=== Data shown ===

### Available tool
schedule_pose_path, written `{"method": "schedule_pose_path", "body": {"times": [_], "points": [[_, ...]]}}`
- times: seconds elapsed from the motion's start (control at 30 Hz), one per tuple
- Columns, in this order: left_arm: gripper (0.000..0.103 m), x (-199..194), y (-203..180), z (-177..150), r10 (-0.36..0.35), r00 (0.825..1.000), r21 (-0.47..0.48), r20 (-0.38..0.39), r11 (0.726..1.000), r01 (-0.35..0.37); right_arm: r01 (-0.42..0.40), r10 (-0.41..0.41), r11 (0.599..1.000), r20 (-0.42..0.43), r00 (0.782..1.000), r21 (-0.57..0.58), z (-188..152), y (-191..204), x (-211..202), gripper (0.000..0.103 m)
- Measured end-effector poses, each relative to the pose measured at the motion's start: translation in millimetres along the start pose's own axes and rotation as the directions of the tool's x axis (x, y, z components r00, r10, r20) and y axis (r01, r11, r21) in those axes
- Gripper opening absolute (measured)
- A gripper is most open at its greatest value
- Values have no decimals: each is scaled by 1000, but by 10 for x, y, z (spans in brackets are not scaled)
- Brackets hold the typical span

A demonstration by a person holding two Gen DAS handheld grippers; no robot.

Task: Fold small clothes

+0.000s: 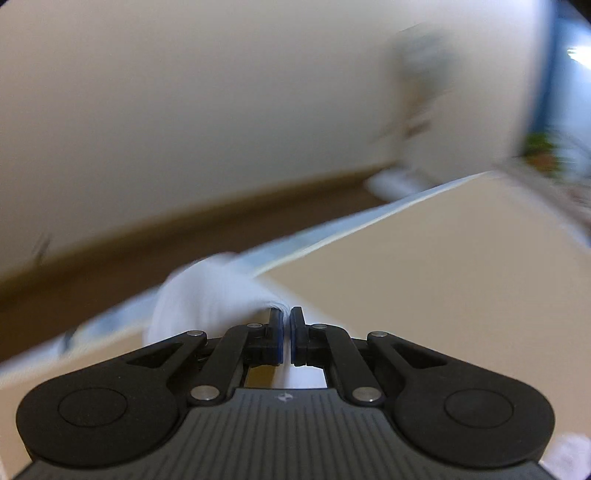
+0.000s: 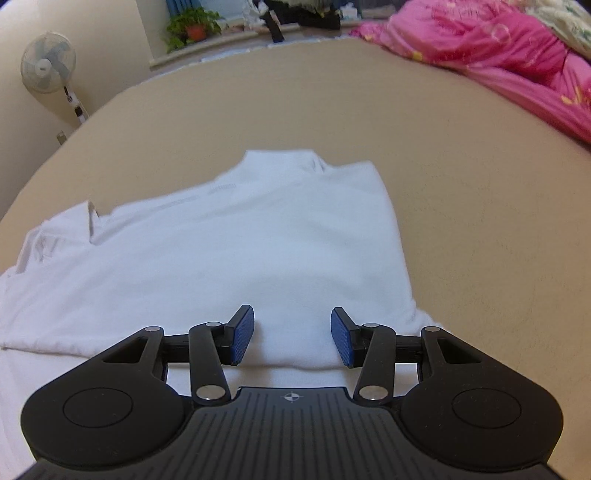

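Observation:
A white T-shirt (image 2: 229,251) lies spread on the beige bed (image 2: 461,184), collar end away from me, its left part rumpled. My right gripper (image 2: 293,325) stands open over the shirt's near edge, with flat cloth below the gap between its blue pads; nothing is pinched. In the blurred left wrist view, my left gripper (image 1: 287,314) is shut on a bunched fold of the white shirt (image 1: 207,295), which bulges out to the left of the fingertips above the bed's edge (image 1: 332,240).
A pink quilt (image 2: 480,44) is heaped at the bed's far right. A standing fan (image 2: 48,62) is by the wall on the left, and a potted plant (image 2: 192,26) sits on a sill behind. Brown floor (image 1: 147,236) lies beyond the bed's edge.

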State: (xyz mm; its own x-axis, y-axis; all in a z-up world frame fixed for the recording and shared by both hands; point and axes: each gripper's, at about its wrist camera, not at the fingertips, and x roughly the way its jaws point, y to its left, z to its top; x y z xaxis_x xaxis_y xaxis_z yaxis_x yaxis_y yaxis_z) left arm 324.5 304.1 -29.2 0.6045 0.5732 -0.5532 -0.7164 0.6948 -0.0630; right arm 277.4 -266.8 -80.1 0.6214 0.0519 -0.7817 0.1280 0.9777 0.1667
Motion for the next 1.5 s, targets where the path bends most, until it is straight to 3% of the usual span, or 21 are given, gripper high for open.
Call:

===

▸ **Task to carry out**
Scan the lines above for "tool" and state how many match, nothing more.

▸ **Answer to this task**
2